**WHAT IS NEEDED:**
Every line containing "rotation" should be identified and copied from the data below.

**DATA FOR REVIEW:**
>>>

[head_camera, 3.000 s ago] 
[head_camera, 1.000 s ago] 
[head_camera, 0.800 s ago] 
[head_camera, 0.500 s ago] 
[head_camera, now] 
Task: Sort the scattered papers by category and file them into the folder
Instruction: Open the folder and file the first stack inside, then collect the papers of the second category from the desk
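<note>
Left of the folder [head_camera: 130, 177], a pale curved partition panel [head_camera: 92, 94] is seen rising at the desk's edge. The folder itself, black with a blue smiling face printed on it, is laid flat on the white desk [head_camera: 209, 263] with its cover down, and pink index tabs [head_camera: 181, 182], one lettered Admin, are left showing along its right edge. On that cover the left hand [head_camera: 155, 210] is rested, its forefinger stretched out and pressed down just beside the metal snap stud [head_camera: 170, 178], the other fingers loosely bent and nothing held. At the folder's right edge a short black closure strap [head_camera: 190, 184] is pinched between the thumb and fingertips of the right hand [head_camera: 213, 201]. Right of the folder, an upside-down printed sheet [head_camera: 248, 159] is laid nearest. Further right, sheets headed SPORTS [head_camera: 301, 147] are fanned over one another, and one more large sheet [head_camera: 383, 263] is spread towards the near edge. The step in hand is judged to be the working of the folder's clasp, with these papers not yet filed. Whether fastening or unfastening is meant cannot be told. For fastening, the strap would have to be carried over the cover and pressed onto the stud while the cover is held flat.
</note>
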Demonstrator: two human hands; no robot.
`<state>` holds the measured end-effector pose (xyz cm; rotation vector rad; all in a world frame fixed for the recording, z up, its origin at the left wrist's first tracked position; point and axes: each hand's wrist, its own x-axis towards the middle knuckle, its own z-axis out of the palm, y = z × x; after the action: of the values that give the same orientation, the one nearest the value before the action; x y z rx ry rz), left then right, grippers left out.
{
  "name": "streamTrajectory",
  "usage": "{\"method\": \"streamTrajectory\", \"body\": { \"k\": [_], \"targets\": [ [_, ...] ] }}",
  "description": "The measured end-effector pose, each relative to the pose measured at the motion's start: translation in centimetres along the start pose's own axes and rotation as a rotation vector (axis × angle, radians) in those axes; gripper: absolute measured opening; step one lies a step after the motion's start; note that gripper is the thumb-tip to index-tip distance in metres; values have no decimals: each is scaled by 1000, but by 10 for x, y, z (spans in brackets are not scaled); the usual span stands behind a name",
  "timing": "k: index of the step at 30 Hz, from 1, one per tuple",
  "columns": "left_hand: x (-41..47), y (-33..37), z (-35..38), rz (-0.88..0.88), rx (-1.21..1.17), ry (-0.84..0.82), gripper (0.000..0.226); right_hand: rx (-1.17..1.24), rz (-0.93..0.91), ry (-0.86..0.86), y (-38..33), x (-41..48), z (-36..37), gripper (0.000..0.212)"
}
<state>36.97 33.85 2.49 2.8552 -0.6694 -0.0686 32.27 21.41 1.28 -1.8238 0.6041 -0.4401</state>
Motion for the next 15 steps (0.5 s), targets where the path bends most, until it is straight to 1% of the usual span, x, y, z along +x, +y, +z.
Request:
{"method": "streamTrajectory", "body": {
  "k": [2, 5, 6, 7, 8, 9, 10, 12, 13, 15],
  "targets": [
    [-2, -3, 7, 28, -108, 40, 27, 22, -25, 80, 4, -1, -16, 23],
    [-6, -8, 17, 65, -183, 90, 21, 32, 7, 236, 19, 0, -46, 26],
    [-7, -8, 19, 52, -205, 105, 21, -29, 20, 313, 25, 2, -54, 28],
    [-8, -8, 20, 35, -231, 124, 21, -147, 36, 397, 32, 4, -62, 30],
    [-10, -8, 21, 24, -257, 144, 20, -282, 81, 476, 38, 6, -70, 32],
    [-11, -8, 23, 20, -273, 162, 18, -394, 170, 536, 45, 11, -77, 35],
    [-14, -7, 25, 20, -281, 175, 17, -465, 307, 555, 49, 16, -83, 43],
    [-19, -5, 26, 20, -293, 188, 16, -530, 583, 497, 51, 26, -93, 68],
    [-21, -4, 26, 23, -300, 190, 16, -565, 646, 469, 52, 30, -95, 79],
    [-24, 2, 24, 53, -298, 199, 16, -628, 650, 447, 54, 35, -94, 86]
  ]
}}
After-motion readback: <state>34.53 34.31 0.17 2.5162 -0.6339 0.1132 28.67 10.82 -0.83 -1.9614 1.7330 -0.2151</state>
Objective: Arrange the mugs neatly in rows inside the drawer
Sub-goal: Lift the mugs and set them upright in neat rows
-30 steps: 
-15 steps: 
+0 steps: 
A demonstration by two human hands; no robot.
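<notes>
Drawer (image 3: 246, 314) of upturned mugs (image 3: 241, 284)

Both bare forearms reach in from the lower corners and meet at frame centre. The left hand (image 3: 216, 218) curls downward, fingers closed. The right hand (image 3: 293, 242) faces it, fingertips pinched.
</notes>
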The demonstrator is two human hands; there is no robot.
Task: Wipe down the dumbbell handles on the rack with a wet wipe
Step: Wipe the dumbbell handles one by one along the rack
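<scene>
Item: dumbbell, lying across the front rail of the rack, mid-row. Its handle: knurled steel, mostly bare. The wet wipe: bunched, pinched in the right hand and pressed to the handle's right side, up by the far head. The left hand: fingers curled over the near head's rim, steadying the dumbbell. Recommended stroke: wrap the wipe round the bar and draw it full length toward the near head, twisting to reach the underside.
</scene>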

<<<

**WRITTEN RESPONSE:**
`<state>` holds the measured end-effector pose (xyz cm; rotation vector rad; all in a world frame fixed for the recording, z up, its origin at the left wrist's first tracked position; point and axes: each hand's wrist, its own x-axis towards the middle knuckle, its own z-axis out of the palm, y = z × x; after the action: of the values that give the same orientation, the one nearest the value before the action; x y z rx ry rz), left then right, grippers left out.
  "description": "The measured end-effector pose, each relative to the pose measured at the motion's start: translation in centimetres along the start pose's own axes and rotation as a rotation vector (axis × angle, radians) in those axes; gripper: absolute measured opening; step one lies a step after the motion's start; note that gripper is the thumb-tip to index-tip distance in metres; values have no decimals: each is scaled by 1000, but by 10 for x, y, z (spans in brackets are not scaled); the usual span stands behind a name",

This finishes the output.